**PROBLEM TO WORK ON**
The expected response is the full listing, retyped exactly, without its images.

**SUPPLIED MATERIAL**
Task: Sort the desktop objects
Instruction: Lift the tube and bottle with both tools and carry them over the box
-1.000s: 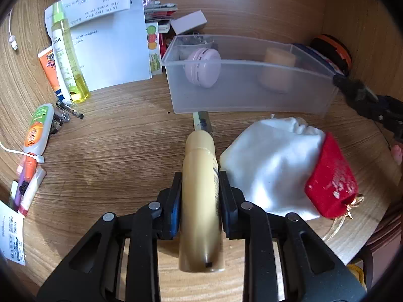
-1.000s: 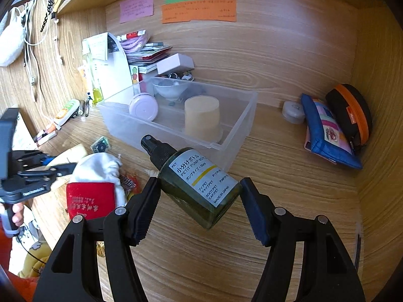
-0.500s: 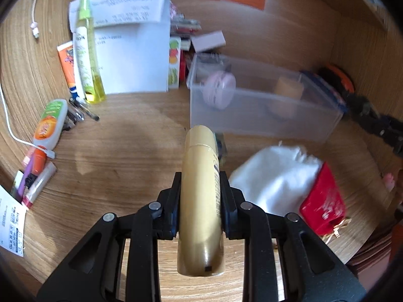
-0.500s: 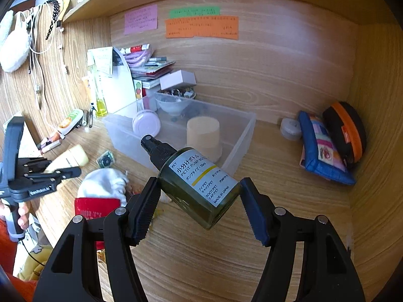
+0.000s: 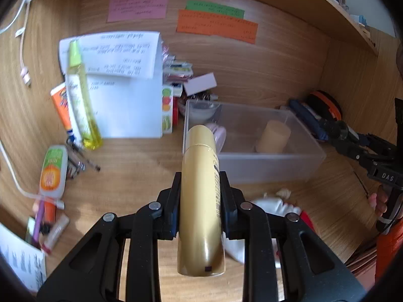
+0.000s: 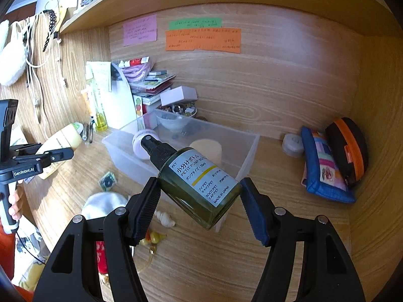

**WRITTEN RESPONSE**
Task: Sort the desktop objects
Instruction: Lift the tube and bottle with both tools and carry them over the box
-1.000s: 
-1.000s: 
-0.500s: 
-0.500s: 
+0.000s: 
+0.000s: 

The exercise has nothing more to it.